**WHAT YOU NEED TO DO**
Line by line, retype the material below exactly, from its first line up to and including the one holding "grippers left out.".

Segment Start: ENTRIES SHOWN

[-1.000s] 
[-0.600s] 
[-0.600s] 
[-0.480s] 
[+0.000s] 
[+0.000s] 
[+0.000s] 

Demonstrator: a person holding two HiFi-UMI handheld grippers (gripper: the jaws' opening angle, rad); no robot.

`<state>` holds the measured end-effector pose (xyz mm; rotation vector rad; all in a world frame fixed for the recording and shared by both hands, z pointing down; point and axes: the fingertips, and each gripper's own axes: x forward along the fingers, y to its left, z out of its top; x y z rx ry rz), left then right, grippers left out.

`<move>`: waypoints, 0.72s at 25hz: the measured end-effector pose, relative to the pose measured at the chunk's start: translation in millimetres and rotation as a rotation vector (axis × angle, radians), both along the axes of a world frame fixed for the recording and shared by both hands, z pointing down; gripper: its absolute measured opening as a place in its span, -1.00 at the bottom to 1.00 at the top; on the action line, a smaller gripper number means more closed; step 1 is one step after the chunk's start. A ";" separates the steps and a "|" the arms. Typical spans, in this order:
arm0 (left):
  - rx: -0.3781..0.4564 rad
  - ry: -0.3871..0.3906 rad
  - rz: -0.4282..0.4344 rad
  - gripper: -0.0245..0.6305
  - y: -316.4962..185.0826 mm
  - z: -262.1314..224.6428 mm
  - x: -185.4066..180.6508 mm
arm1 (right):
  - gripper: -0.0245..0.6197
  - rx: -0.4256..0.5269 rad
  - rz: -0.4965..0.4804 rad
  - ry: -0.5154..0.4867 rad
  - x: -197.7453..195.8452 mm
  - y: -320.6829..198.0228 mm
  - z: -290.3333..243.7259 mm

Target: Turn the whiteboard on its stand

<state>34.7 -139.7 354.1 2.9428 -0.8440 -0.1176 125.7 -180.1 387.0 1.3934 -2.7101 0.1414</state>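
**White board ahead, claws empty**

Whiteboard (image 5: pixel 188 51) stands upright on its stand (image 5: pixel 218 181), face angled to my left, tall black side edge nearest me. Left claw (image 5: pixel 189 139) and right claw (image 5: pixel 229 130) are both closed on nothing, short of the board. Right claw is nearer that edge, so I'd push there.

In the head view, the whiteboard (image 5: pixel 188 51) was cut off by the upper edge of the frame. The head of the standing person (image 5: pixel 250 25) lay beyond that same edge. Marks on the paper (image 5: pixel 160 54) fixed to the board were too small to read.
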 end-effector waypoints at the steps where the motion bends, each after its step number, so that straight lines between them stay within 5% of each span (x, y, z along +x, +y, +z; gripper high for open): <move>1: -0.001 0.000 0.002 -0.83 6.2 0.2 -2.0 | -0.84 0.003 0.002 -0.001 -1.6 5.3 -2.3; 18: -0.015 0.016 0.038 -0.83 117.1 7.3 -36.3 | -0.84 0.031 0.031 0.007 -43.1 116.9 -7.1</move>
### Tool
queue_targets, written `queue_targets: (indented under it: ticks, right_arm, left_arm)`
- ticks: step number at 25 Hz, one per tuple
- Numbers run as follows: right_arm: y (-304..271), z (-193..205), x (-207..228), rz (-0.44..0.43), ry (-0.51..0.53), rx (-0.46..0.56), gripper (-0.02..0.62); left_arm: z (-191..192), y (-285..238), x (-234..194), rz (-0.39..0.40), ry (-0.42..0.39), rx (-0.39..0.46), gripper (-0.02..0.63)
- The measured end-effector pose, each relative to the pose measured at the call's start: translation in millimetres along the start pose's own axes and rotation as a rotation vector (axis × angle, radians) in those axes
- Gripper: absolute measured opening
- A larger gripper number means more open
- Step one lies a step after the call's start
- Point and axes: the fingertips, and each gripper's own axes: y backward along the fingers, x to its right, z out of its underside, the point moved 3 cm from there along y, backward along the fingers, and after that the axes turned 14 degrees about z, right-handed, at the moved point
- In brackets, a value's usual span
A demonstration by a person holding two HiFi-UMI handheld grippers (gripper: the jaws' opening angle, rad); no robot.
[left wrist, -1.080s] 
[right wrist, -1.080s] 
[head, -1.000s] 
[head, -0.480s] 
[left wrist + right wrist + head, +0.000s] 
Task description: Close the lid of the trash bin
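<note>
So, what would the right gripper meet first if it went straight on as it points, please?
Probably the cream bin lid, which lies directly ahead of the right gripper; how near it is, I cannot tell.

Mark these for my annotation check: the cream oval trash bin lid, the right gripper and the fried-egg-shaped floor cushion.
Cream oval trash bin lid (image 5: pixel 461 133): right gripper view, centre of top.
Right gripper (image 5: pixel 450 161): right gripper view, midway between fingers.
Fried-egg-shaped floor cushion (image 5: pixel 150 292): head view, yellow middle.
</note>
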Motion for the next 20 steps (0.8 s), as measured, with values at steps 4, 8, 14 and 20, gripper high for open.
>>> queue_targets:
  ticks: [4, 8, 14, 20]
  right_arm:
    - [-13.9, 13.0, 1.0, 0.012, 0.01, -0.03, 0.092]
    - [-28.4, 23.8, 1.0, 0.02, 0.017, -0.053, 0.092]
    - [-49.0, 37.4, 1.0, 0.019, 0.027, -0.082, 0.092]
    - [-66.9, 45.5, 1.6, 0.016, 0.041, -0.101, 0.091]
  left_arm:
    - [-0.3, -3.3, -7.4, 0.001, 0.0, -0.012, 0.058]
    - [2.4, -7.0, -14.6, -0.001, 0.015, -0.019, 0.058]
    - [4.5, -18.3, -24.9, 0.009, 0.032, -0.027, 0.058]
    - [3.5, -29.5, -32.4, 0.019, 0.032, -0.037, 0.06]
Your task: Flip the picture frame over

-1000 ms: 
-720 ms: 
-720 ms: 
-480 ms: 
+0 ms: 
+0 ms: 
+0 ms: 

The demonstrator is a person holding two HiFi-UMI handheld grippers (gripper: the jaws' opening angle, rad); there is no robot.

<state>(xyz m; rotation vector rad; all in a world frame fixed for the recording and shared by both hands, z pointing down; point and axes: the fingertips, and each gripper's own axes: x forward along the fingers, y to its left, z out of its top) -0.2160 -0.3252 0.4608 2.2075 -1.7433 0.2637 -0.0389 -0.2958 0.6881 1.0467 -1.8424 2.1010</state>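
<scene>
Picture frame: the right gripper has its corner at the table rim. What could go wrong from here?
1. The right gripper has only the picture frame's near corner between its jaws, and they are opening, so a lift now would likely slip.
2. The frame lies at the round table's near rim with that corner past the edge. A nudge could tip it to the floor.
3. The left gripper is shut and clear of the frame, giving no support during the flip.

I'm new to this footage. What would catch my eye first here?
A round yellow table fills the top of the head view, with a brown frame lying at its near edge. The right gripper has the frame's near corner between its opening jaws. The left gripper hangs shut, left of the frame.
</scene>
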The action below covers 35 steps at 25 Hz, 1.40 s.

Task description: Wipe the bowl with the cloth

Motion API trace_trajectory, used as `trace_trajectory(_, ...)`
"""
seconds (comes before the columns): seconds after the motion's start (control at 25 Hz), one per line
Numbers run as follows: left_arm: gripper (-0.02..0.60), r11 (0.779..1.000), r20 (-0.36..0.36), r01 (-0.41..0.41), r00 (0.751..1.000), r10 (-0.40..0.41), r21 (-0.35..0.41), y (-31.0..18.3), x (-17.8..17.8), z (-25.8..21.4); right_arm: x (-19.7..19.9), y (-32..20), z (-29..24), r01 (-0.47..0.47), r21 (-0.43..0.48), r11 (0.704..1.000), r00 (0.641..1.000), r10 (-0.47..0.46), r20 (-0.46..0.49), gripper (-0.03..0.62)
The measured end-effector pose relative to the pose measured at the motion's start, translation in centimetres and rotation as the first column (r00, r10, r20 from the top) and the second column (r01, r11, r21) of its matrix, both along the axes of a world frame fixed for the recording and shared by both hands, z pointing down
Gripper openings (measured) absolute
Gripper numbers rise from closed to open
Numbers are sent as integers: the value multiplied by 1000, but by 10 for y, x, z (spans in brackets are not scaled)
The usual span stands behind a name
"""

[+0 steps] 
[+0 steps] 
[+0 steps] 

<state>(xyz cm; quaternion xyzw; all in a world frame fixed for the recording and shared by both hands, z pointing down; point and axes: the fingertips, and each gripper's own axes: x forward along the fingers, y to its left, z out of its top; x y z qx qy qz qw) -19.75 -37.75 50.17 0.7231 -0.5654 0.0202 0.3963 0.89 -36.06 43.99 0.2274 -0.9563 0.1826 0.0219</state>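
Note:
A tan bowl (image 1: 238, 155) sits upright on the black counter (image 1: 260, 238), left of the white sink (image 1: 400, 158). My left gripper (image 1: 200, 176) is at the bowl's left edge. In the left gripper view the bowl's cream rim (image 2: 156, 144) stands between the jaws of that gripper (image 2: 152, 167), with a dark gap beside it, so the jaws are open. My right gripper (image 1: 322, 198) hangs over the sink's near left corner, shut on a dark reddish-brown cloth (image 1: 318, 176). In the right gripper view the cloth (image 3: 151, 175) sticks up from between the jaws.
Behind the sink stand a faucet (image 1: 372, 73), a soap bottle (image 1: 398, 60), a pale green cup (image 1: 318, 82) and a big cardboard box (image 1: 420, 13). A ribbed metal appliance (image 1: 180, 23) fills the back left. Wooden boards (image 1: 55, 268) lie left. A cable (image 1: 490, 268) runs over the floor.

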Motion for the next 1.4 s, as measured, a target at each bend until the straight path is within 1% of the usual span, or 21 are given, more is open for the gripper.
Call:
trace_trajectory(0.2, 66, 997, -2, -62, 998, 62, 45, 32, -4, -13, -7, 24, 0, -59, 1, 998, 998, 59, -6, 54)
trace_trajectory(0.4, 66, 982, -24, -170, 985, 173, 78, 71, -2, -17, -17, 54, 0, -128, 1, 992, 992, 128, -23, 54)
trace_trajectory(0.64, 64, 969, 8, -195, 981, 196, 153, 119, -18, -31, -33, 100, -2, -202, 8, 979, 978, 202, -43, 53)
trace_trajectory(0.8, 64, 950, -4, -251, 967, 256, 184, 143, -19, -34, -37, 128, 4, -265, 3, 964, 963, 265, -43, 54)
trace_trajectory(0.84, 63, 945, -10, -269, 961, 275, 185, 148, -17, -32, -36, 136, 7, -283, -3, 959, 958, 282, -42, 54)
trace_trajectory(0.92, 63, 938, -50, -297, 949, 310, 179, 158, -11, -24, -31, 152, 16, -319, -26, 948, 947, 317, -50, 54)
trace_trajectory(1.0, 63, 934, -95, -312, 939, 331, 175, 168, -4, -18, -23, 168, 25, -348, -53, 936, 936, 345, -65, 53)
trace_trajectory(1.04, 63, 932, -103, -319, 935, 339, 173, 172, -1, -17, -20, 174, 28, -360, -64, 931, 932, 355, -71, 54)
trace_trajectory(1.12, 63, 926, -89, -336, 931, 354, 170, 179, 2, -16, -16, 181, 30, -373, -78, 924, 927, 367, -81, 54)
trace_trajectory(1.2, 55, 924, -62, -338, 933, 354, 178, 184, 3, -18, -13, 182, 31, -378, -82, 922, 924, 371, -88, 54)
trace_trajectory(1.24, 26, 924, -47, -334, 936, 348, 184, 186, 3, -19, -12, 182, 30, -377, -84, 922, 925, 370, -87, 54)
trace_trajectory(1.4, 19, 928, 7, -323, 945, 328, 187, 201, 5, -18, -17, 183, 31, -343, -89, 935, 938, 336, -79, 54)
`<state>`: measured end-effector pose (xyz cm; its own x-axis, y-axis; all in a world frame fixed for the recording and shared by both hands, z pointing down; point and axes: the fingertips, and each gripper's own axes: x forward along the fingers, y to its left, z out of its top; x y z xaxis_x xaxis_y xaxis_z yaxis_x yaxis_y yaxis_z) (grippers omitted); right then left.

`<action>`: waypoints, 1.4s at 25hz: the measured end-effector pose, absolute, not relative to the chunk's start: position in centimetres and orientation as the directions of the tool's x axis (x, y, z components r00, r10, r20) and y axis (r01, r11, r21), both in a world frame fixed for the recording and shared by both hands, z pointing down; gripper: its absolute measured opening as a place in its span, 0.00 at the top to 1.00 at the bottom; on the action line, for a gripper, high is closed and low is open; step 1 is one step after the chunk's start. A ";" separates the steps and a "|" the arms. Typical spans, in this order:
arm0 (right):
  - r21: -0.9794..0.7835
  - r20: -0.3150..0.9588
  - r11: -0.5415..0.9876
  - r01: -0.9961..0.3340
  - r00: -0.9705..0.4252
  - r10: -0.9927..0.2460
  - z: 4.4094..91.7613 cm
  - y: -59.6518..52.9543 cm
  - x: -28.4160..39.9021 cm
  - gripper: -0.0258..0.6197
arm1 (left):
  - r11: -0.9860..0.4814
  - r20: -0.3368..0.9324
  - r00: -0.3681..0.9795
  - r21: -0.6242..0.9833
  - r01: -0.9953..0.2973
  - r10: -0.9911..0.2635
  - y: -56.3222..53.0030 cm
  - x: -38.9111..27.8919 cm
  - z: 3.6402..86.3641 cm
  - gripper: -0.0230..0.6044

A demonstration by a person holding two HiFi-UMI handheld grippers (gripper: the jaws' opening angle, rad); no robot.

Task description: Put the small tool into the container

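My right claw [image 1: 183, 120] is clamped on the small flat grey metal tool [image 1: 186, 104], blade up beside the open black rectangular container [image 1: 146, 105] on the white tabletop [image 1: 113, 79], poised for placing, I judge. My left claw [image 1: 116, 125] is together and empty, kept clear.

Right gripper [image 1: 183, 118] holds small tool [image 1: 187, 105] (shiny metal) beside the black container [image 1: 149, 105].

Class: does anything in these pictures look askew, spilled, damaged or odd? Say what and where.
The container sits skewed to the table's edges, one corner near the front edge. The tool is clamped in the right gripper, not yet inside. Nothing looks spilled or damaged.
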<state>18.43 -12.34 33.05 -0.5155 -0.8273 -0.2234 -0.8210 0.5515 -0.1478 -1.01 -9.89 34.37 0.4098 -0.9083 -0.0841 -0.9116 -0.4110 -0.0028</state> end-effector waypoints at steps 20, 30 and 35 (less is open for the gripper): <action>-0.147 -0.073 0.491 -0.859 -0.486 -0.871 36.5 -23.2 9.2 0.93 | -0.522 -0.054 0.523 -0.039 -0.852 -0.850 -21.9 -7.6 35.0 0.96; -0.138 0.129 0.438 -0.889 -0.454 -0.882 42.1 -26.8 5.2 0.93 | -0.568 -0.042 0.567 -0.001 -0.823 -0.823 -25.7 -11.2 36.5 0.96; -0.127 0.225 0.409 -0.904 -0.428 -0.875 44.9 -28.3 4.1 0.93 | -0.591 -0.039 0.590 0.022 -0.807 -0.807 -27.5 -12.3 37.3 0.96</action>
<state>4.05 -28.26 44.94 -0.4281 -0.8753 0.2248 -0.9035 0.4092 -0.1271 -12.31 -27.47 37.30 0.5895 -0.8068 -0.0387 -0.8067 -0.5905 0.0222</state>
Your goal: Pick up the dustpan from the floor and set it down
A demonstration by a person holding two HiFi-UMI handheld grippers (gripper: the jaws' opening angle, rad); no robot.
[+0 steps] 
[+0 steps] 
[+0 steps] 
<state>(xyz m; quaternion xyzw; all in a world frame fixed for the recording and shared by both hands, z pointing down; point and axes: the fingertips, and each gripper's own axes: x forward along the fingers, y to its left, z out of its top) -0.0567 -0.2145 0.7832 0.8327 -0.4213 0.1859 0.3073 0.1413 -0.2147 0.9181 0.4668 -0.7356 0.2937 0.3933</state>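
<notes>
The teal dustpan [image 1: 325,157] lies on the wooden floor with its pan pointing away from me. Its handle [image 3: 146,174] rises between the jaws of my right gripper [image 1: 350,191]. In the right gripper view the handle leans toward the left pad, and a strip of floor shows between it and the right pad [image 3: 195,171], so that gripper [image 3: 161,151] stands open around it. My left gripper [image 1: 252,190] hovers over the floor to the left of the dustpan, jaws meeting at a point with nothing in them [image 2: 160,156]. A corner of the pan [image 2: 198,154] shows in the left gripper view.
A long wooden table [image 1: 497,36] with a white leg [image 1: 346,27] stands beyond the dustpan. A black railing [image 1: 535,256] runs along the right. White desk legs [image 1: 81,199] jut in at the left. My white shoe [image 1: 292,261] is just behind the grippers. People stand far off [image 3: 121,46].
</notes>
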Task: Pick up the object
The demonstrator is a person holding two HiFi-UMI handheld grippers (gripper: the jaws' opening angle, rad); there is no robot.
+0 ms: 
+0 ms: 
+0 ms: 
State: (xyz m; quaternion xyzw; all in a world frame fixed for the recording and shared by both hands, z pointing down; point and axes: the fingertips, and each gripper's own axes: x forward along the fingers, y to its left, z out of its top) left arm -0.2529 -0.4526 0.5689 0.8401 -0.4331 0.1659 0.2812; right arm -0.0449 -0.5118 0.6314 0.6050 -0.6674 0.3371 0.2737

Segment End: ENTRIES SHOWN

**RESPONSE TO THE EXERCISE**
[-1.000s] 
[-0.600s] 
[-0.600s] 
[-0.480s] 
[+0.000s] 
[+0.000s] 
[+0.000s] 

Demonstrator: a person holding two HiFi-UMI handheld grippers (gripper: the jaws' opening angle, rad); no robot.

`<state>` holds the measured end-effector pose (xyz mm; rotation vector rad; all in a world frame fixed for the recording and shared by both hands, z pointing down; point and axes: the fingertips, and each gripper's own axes: x forward along the fingers, y to its left, z out of its top; x y z rx ry rz), left then right, grippers left out.

Work on this exercise is now finished.